### GOAL OF THE EXERCISE
When you reach the line containing "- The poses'" in the entries below, begin reproducing lines exactly, and stop once the line containing "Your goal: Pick" is done.

── DATA EXTRACT

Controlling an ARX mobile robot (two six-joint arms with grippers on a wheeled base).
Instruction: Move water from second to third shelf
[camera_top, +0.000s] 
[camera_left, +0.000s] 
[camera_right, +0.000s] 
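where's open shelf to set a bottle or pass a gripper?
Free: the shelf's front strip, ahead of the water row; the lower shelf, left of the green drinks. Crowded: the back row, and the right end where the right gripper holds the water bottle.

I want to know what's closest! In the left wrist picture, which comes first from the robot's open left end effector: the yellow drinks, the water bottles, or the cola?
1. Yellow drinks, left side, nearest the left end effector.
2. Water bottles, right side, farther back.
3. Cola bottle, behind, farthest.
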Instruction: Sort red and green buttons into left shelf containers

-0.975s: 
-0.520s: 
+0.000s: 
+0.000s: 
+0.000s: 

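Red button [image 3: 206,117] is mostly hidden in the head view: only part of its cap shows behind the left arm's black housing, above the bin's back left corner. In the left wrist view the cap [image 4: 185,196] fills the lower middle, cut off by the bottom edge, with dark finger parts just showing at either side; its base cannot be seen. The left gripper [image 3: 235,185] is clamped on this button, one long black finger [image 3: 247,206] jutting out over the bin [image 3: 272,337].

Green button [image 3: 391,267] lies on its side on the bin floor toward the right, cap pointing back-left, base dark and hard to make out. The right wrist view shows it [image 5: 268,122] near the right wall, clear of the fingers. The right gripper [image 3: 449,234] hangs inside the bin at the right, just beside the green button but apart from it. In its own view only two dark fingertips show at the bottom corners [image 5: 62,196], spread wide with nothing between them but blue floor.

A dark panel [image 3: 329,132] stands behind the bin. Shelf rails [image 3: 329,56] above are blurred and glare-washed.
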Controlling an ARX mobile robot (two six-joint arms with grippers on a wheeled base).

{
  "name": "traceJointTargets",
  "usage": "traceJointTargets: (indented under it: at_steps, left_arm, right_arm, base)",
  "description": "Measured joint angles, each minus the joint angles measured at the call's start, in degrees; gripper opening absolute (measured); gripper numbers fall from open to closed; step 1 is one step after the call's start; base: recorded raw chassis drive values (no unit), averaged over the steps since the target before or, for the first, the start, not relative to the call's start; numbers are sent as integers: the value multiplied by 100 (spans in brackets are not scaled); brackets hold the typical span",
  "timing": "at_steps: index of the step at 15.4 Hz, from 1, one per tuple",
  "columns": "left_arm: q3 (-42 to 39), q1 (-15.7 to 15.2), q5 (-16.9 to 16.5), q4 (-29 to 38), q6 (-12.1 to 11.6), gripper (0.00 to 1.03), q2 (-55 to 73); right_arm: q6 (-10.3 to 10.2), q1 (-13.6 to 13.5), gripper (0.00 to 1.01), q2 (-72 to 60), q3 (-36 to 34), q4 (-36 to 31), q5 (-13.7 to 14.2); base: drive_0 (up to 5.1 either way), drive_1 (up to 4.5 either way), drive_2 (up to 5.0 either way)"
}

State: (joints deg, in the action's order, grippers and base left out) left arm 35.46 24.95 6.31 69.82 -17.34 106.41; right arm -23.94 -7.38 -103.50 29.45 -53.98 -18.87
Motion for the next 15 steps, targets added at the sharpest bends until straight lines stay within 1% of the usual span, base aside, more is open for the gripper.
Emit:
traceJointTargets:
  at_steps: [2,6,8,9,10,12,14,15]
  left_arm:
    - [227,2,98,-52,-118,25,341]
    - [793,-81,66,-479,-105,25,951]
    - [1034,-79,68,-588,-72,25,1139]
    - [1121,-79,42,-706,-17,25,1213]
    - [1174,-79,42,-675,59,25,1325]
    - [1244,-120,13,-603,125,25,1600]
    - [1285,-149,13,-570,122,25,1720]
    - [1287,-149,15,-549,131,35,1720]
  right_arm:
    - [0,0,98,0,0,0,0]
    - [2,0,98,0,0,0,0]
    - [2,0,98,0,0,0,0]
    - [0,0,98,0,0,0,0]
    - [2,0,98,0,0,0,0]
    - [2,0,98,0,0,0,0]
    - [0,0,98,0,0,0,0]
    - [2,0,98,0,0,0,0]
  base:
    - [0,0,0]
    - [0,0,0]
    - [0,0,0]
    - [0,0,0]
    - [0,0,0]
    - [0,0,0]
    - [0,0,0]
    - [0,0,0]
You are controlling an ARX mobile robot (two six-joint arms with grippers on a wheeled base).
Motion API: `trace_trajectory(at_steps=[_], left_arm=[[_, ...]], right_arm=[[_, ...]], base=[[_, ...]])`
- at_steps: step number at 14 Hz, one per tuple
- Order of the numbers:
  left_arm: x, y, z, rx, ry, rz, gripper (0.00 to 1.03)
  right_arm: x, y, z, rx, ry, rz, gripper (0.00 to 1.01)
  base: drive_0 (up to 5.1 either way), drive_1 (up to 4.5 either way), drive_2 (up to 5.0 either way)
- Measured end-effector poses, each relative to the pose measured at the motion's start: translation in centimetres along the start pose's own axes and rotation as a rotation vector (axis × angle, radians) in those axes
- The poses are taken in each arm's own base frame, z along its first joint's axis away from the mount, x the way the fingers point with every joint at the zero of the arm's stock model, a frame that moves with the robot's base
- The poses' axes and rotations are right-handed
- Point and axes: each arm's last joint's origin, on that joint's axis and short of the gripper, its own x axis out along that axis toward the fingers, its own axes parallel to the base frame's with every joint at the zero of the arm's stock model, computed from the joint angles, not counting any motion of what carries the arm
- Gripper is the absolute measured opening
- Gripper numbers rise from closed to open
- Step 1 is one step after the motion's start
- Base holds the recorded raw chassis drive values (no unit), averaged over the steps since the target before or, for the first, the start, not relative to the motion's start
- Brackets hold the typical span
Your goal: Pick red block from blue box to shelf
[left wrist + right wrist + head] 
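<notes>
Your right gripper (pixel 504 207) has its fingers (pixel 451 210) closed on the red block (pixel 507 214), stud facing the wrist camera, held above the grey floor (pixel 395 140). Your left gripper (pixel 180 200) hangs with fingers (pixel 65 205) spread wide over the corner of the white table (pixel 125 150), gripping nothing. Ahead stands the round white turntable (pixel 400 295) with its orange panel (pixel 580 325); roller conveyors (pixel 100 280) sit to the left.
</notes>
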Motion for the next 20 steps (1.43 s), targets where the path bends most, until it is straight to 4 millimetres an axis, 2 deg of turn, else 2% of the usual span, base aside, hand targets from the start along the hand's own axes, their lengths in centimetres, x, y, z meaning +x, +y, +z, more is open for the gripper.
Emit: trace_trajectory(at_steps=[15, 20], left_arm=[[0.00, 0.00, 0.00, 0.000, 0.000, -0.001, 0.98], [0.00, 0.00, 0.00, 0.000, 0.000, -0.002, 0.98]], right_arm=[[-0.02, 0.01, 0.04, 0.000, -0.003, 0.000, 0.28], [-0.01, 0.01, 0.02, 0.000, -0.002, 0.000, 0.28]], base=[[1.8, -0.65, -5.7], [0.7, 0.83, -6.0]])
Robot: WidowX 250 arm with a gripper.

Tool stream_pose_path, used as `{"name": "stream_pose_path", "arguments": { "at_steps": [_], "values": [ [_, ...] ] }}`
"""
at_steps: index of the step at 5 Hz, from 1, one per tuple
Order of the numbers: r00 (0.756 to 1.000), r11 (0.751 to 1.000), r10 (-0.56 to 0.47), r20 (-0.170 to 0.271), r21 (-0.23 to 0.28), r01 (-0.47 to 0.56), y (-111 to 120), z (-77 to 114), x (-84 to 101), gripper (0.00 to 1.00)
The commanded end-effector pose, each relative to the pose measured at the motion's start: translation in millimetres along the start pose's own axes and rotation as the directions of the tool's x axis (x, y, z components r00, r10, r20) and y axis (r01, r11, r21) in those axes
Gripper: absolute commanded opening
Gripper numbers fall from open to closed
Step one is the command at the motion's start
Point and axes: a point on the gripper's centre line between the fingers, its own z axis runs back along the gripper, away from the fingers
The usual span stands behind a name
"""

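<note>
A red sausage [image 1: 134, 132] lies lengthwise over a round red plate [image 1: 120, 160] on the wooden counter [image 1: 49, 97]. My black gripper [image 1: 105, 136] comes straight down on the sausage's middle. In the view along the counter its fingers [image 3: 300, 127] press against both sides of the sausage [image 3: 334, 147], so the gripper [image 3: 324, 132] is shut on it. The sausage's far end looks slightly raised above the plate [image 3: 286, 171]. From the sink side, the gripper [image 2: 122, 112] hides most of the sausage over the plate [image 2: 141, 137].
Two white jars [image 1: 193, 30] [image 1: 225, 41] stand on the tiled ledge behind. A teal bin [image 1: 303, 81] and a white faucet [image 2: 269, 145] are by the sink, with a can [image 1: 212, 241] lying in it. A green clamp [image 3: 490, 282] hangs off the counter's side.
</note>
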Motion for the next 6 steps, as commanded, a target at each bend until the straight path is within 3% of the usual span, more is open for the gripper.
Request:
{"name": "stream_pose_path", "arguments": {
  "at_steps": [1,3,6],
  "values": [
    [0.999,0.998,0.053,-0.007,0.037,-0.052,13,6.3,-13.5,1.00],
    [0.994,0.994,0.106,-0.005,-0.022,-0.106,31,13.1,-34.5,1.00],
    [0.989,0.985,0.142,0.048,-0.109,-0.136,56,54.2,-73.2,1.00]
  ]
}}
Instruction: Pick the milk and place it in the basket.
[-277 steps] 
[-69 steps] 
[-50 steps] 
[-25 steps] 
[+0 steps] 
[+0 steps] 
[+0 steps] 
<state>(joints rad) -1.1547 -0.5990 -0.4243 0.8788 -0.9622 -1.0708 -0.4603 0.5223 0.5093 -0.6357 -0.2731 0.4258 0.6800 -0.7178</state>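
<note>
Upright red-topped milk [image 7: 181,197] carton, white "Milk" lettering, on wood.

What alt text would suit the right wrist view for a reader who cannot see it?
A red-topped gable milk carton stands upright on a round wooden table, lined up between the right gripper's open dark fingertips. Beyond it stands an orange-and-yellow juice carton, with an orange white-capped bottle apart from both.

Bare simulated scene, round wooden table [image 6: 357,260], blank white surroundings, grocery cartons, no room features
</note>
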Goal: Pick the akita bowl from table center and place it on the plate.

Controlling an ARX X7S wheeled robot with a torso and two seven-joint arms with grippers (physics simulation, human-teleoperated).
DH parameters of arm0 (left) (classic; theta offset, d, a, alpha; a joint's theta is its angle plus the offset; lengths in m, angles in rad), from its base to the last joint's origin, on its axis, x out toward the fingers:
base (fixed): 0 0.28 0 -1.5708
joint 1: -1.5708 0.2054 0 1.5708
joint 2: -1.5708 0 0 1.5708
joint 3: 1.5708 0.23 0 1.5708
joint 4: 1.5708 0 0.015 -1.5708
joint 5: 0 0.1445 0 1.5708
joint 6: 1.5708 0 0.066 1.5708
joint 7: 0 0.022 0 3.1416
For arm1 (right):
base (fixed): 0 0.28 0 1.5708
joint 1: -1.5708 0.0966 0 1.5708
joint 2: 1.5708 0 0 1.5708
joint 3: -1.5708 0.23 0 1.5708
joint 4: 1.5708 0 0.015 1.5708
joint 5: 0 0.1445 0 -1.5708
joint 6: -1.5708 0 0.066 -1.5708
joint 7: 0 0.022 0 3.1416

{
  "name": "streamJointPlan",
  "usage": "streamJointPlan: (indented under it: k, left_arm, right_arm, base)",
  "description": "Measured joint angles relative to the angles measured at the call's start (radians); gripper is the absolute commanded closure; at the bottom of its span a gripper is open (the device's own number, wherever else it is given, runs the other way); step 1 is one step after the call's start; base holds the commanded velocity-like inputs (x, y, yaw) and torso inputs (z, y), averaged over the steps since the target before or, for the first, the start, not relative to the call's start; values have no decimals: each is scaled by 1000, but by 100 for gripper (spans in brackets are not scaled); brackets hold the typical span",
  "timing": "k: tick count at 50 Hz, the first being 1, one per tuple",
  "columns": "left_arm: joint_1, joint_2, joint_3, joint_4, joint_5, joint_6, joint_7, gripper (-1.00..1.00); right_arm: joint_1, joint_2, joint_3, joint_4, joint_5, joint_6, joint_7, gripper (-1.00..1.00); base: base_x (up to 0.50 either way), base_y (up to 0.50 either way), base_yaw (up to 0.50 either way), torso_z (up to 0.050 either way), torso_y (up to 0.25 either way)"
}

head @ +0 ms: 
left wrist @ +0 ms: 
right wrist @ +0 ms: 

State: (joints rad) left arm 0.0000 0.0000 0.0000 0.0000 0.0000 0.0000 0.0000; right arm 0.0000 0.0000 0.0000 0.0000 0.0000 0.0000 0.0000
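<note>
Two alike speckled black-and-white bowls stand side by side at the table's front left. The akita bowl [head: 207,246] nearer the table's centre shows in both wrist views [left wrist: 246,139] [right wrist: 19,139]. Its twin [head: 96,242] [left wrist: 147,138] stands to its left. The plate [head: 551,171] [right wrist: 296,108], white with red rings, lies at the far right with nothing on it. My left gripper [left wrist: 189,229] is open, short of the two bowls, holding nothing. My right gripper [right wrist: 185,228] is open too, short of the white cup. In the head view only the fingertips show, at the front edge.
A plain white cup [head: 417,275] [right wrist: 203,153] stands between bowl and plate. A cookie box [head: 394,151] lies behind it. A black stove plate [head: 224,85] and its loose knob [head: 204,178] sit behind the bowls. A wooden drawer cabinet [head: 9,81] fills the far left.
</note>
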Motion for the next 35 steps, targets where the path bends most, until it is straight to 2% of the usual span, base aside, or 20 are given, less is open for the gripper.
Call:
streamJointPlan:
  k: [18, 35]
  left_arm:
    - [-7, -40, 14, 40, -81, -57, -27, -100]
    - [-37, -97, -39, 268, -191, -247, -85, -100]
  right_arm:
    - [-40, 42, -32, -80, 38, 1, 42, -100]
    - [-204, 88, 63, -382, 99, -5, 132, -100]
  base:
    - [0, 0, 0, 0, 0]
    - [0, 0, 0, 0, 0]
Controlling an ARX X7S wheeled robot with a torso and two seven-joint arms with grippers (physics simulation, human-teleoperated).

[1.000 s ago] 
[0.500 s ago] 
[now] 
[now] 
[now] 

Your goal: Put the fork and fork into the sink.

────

### RESULT
- The poses' axes and rotations are right-handed
- Point and axes: each arm's last joint's origin, on that joint's axis and short of the gripper, its own x axis out along that axis toward the fingers, its own axes parallel to the base frame's with every joint at the zero of the arm's stock model, computed from the joint angles, not counting any motion of what carries the arm
- Gripper is the absolute measured opening
- Gripper numbers rise from closed to open
- Step 1 is one step after the motion's start
- Base holds the recorded raw chassis drive values (no unit), averaged over the steps since the target before or, for the first, the start, not relative to the motion's start
- Brackets hold the typical span
Your goal: Pick red block from blue box to shelf

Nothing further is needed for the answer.